Apenas uma sombra - cenas cotidianas 12
Amaury chegava sempre embreagado em casa já falando alto. Sandra , sua esposa levava o filho caçula para fora e sentava-o no degrau da escada, com um livro ou um gibi na mão. E começava a discussão, a briga, e ela e os dois filhos mais velhos sempre apanhavam.Pedro, o mais velho, enfrentava o pai e sempre apanhava mais. Sandra, sempre submissa aterrorizava-se.
Zezinho, o caçula, ainda não sabia ler, então folheava o livro ou o gibi inventando histórias para as figuras. Contava em voz alta para não ouvir o barulho que vinha do apartamento.Quando percebeu sua sombra na parede no vão da escada se animou pois teria enfim alguém para compartilhar as histórias. E sentia o quanto sua sombra era uma boa ouvinte e nunca faltava. Era sua maior felicidade.

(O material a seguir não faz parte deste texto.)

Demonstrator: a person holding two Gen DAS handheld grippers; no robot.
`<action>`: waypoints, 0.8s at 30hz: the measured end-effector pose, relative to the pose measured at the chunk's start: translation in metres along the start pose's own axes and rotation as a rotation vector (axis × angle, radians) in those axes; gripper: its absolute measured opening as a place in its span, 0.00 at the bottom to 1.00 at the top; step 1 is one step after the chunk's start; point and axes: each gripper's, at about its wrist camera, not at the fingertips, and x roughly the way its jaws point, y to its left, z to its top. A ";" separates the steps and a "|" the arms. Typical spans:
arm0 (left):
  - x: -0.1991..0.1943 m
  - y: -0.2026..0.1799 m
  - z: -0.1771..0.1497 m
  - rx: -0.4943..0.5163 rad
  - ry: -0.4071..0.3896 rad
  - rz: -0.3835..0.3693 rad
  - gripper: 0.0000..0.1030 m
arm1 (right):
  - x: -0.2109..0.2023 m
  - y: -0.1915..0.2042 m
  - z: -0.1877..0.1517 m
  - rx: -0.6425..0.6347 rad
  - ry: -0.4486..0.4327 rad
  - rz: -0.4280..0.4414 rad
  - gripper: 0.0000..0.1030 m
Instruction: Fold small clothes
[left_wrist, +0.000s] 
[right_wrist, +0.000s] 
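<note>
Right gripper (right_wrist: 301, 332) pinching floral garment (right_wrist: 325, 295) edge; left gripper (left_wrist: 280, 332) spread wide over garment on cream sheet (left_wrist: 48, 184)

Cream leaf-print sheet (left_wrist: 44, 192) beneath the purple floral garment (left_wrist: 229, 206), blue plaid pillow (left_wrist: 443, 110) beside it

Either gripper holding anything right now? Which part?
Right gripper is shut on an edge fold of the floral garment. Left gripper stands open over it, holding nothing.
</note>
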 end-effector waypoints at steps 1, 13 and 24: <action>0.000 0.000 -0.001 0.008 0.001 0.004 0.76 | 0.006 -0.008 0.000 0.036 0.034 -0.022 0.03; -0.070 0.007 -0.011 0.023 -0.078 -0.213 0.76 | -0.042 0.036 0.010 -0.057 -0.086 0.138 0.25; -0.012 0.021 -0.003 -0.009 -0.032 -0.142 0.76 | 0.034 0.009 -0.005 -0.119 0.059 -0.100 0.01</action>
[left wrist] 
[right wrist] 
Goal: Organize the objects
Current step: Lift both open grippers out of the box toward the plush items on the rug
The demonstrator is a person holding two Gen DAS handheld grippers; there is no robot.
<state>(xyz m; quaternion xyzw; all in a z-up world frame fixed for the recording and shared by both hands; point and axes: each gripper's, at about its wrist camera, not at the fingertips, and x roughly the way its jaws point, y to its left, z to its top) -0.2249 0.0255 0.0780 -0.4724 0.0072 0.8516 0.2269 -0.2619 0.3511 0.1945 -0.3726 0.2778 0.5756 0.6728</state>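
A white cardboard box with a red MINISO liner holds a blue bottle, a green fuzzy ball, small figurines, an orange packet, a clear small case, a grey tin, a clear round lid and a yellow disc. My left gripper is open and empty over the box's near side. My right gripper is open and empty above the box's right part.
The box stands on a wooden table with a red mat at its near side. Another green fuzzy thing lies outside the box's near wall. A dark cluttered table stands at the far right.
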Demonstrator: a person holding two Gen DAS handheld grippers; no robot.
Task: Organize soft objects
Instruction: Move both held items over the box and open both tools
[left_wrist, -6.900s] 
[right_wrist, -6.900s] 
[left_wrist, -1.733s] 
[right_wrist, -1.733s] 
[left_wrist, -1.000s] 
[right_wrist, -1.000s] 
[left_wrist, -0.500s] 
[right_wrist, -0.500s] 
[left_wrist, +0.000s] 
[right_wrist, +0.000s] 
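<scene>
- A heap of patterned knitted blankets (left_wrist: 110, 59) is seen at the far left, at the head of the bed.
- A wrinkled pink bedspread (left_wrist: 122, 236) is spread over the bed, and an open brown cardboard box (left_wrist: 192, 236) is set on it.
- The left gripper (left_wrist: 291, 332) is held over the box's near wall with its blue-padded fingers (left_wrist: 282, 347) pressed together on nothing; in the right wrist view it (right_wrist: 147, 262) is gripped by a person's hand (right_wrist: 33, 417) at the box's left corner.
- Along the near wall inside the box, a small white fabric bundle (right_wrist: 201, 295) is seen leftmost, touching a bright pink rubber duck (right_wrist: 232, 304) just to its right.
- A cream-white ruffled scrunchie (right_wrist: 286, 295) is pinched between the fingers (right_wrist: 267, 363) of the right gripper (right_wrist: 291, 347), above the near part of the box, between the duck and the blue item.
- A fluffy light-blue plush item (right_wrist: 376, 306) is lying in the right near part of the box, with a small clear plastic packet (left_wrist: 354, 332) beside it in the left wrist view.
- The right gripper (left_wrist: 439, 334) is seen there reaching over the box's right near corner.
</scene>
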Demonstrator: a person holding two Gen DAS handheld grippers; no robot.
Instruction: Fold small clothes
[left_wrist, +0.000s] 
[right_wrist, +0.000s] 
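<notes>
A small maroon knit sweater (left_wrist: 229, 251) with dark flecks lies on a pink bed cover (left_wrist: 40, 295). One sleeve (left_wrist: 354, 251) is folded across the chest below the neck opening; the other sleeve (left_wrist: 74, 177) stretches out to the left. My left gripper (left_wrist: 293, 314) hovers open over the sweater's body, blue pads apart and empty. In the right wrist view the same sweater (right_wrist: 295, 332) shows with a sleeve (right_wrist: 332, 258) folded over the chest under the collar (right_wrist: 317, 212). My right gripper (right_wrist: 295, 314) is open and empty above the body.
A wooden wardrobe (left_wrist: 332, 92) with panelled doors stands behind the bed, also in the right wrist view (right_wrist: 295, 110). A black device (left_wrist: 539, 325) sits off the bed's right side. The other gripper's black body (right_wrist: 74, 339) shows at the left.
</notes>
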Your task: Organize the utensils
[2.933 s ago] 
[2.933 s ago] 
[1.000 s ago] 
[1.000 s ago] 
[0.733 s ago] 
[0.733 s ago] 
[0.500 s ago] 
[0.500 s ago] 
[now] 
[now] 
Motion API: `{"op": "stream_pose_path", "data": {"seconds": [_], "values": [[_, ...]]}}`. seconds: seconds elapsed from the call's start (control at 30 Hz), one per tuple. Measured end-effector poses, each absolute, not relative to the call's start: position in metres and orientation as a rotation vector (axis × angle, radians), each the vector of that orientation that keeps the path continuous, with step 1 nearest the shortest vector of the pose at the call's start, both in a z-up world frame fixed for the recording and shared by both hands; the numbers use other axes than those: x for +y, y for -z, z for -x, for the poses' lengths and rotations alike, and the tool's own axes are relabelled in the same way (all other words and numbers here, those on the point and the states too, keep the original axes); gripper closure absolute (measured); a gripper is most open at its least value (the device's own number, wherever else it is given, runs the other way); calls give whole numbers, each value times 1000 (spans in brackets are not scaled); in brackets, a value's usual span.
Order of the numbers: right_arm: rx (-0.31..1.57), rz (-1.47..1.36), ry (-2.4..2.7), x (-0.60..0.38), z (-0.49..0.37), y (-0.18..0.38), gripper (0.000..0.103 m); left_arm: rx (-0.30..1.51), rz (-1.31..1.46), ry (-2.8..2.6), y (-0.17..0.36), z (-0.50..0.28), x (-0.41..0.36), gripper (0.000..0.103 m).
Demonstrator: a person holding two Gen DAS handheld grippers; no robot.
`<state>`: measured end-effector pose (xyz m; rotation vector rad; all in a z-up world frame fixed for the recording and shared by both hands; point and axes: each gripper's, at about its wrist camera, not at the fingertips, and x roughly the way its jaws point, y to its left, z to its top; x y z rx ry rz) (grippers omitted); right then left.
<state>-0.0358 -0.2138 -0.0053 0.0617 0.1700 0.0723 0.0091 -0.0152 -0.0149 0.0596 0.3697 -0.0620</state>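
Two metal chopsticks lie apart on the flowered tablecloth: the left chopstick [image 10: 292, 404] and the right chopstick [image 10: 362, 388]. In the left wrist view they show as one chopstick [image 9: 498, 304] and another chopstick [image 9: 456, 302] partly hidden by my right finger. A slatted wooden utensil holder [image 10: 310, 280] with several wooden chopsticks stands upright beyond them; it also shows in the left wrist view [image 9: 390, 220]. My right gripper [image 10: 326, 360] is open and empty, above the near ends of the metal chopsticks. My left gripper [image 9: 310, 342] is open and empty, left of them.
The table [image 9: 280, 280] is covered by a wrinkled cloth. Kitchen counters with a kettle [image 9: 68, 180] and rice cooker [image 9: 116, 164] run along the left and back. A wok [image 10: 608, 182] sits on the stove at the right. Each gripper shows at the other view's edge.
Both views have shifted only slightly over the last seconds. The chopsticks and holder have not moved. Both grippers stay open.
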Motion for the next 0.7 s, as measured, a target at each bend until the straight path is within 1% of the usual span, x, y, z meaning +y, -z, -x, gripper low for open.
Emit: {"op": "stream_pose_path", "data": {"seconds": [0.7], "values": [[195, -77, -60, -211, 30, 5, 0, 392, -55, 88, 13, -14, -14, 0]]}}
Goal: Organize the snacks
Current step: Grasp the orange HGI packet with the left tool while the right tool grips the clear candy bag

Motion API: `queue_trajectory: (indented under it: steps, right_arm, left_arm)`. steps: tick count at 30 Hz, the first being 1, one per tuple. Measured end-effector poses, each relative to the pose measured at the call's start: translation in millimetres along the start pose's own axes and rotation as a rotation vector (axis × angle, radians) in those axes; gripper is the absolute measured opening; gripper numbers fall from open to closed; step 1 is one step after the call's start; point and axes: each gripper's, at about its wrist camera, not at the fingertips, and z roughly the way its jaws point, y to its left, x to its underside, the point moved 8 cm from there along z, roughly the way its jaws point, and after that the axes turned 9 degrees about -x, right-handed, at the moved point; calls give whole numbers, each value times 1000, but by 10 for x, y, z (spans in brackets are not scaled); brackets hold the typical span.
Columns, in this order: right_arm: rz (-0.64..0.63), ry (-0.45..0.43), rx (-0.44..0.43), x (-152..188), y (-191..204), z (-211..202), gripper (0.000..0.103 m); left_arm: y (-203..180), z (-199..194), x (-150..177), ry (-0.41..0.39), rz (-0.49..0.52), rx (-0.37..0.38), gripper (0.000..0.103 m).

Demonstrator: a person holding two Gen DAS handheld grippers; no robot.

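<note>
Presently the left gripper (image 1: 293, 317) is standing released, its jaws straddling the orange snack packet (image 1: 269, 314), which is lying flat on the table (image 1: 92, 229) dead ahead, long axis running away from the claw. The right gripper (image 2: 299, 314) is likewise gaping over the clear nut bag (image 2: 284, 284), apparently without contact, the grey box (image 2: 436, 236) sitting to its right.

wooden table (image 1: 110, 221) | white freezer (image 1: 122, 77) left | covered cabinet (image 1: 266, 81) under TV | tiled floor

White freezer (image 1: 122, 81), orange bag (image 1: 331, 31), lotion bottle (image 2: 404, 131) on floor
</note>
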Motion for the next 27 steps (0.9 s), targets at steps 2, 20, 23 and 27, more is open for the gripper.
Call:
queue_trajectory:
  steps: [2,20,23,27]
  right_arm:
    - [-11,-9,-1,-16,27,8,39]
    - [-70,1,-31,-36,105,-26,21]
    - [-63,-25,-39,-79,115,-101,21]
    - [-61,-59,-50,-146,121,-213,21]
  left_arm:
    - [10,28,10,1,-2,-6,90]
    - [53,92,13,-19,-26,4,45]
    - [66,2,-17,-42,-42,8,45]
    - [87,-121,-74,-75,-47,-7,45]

Até que uma noite Amaury chegou mais cedo, ainda não era noite, tinha sido demitido do emprego. Estava muito bêbado e armado. Em alguns minutos disparou contra toda a família e fugiu.
Muitos vizinhos apareceram. A polícia chegou. O tumulto era geral.
E ninguém reparou, ao anoitecer, no vão da escada , que a sombra de um menino com um livro na mão, ansiava por mais uma história.